From Experiments to Production with Azure Machine Learning
January 14, 2021 | by Denys Fedorchuk
The machine learning industry is slowly becoming a maze of technologies and practices that get harder to traverse. It sometimes feels like before you become a data scientist, you should learn all there is to know about designing production grade architecture, in order to create a modeling flow. Perhaps this is the reason behind the growing demand for the newly popular job title of a Machine Learning (ML) Engineer. It helps to drive the complexities of production away from the data scientist, so that they can concentrate on rolling out better models without bothering themselves about putting said models in production.
However, even with split responsibilities, communication is still a major bottleneck. The data scientists and ML engineers must agree and communicate on certain aspects of the model before they can successfully publish it. All of this collaboration could become a chokepoint of production and delay the benefits that machine learning brings to the table.
Enter the world of Azure Machine Learning! This tool is Azure’s way of helping ML engineers and data scientists to collaborate and roll out models faster and with ease. Azure ML brings the components of the ML development flow together in one convenient space. If what you are seeking is a low-code to no-code approach, Azure Machine Learning Studio is a portal that allows you to manipulate those components by using an intuitive UI. If you are looking to reduce the time to deploy the model to production, Azure ML is a perfect tool to use.
When trying to understand the benefits of Azure ML, an image of a restaurant comes to mind. It is no secret that restaurants are a form of managed chaos that, if managed properly, have faster food production time, innovative food ideas, and a reliable food delivery service to the customer tables. They also have a defined flow so that each component of the restaurant is autonomous and only the required interactions are happening. Let’s go through the components of Azure ML and see how they compare to a successful restaurant.
The kitchen is a hub for all food, tools, and personnel. This is where the core of the restaurant is, and it must seamlessly integrate with all other parts of the restaurant. Much like the kitchen, Azure ML is an entity that holds and manages all your resources. You can upload datasets, train and save models, create and share experiments, all within the Azure ML ecosystem. This is where the magic of machine learning takes place and where one-of-a-kind models can be created by the data science teams.
In addition, being that it is an Azure product, you get top of the line security and governance capabilities. Don’t want any rodents in your fridge? Azure Role Based Access Control will restrict access only to the desired users. Don’t want your secret recipes leaking out to the internet? Then build your models in isolation by using virtual networks and private link capabilities to secure your models from public view. All this functionality comes prebuilt and ready to use out-of-the-box. Azure ML gives you the capability to start cooking right as you get the order, rather than first building your custom kitchen and only then preparing a meal.

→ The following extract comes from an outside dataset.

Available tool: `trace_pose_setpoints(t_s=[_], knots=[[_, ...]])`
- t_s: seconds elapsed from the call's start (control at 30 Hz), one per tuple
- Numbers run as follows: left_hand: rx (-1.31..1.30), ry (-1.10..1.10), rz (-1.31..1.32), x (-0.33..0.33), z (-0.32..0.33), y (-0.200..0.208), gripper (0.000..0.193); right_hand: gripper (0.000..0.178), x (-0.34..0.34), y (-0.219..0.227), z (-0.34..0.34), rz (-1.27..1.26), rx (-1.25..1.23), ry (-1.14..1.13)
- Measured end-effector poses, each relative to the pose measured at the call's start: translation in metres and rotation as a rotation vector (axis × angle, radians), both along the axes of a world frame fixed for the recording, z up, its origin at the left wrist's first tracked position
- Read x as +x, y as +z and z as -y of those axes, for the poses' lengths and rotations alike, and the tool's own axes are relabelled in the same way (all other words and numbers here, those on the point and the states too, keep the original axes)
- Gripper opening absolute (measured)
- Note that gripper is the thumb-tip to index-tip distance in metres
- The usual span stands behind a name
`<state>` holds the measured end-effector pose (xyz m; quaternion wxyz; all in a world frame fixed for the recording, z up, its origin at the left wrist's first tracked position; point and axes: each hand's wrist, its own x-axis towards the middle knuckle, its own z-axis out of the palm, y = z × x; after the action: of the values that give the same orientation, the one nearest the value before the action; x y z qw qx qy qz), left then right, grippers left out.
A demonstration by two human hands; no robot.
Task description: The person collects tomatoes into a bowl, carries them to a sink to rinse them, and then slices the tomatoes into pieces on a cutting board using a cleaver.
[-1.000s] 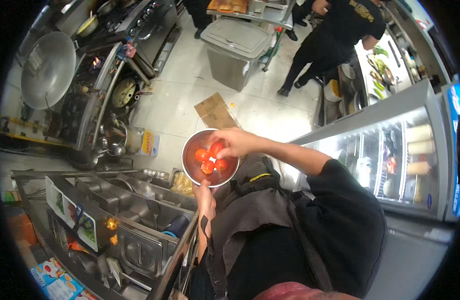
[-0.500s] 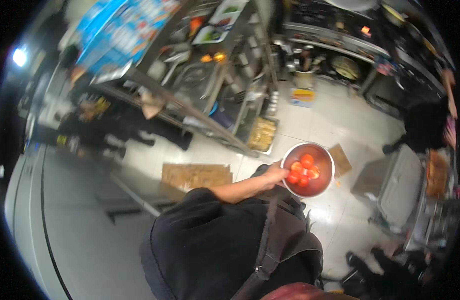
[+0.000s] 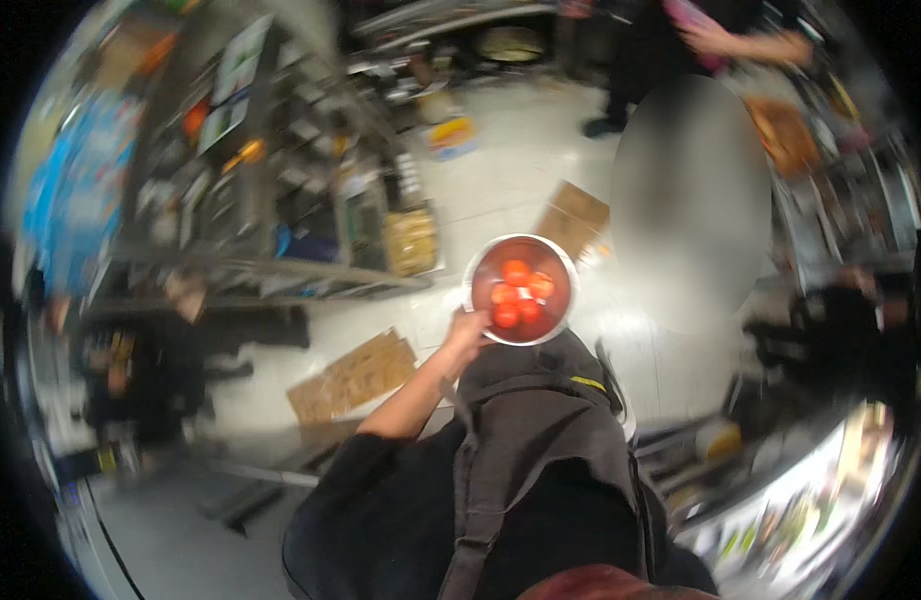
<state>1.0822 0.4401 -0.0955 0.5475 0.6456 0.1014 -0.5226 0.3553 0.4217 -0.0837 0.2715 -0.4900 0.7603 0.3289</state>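
My left hand (image 3: 468, 332) is closed on the near-left rim of a round metal bowl (image 3: 488, 266), with the fingers partly hidden by it. Inside lie several red tomatoes (image 3: 516, 272), some of which look cut, with a pale spot among them. I hold the bowl out in front of my dark apron (image 3: 530, 430), above the tiled floor. My right hand is out of the picture.
Metal shelving (image 3: 280, 272) loaded with trays and utensils stands left. Flattened cardboard (image 3: 355, 375) and a smaller brown piece (image 3: 572, 222) lie on the floor. A person (image 3: 660, 50) stands at the far right, another (image 3: 140, 370) at the left. A grey blur (image 3: 690, 200) hides part of the right side.
My view has swung to the right, so the shelving and floor cardboard sit further left. A brightly lit area has come in at lower right. The bowl stays in my left hand.
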Motion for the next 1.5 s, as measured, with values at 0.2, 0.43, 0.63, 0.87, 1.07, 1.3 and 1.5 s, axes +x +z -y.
trace_pose_setpoints(t_s=[0.2,0.43,0.63,0.87,1.07,1.3,1.5], knots=[[0.013,0.137,-0.070,-0.038,-0.019,-0.036,0.066,0.056,-0.099,-0.071,-0.003,0.098,0.202,0.162],[0.104,0.284,-0.078,-0.107,-0.021,-0.047,0.060,0.061,0.027,-0.186,0.238,0.489,-0.535,0.120],[0.088,0.190,-0.147,-0.186,0.047,-0.039,0.057,0.043,0.213,-0.178,0.517,0.827,-0.656,0.402],[0.145,0.300,-0.004,-0.290,0.215,0.017,0.043,0.022,0.368,-0.091,0.657,1.202,-0.493,0.479],[0.092,0.223,0.179,-0.318,0.316,0.032,0.056,0.011,0.371,0.026,0.586,1.409,-0.094,1.082],[-0.043,0.258,0.274,-0.309,0.365,0.014,0.076,0.036,0.358,-0.015,0.551,0.933,-0.189,1.258],[-0.066,0.276,0.234,-0.302,0.367,-0.012,0.081,0.042,0.373,-0.060,0.561,0.879,-0.093,1.135]])
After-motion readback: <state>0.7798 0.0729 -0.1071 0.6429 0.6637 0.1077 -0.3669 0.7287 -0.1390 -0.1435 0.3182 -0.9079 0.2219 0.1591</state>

The Fridge and the Stockpile
Every kitchen must organize its produce. Improper organization can and will lead to time delays and expired products used for cooking. After all, the faster you can find the right potato, the quicker you can make the fries. Similarly, proper organization prevents you from grabbing a stale potato, which will lead to a below average product. When striving for the best meal, organization is key. Azure ML allows its users to take advantage of git to track work and create workflows, which in turn will accelerate time to production. Additionally, it allows to track datasets, models, and experiment runs.

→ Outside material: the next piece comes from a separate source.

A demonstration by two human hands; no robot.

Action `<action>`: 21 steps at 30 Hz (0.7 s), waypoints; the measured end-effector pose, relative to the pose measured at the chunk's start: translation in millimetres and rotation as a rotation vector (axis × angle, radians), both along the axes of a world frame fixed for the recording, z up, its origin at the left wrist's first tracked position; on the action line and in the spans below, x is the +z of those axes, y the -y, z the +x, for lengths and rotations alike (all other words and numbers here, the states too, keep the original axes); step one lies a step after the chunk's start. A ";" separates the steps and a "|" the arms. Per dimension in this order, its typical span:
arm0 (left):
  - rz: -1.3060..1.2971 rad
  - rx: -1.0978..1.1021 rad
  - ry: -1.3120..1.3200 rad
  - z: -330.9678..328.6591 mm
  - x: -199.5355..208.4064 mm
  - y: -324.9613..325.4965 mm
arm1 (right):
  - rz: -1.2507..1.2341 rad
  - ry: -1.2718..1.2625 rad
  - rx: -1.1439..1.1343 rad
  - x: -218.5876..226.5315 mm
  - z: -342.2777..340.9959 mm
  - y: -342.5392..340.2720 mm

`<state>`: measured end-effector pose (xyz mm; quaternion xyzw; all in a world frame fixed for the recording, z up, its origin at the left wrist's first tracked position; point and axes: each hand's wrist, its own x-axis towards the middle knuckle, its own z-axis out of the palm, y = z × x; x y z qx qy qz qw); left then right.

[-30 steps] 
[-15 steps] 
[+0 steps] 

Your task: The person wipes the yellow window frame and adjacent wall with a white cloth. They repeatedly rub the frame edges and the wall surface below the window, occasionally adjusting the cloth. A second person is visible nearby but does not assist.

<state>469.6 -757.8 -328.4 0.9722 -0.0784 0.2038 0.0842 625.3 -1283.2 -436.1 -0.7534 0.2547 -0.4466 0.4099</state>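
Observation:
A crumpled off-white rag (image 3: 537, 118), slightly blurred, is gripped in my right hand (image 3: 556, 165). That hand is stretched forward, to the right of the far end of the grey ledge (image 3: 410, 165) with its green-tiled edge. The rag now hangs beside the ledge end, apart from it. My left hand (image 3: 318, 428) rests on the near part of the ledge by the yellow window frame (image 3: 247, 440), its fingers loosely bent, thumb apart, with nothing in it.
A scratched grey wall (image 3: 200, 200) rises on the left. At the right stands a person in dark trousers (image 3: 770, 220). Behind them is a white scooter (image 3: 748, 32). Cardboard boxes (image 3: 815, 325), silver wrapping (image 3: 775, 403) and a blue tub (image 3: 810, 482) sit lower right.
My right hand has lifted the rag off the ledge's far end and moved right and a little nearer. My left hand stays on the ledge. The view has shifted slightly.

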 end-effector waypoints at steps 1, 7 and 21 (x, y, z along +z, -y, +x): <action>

There is nothing worse than training a model for an entire day, only to realize that stale data was used, and as a result, the model needs to be retrained. Azure ML offers a way to handle data uploads and versioning. Simply register a dataset either by uploading a file from your local computer or Azure Storage. When you are registering a dataset, you have the ability to specify a description so that every user knows what this dataset is for. Dataset descriptions are essential to ensuring that nobody from your team misinterprets an expensive truffle for a spoiled potato and throws it away.
Once you register your first dataset, it is classified as version 1. Any changes to the dataset thereafter will increase the version number and can be accompanied by a description of what is new in that version. However, Azure ML does not just replace the dataset but instead saves the older version so that it can be consumed on demand. Also, because there is now a centralized space where data is located, your team members will find it much simpler to locate the resources they need for modeling, which in return improves productivity.
In addition to versioning data, trained models can take advantage of the similarly convenient registration system, where each new registered version of the model is put on top of the old. Going slightly higher up, Azure ML uses a concept of experiments, which encapsulates every model training run and logs it. What this means is that the models inside the experiment run are there and waiting to be registered alongside all your artifacts that were used for that run. You can even compare runs within the experiment to each other, which is something that would be very time consuming if you make a choice to avoid Azure ML.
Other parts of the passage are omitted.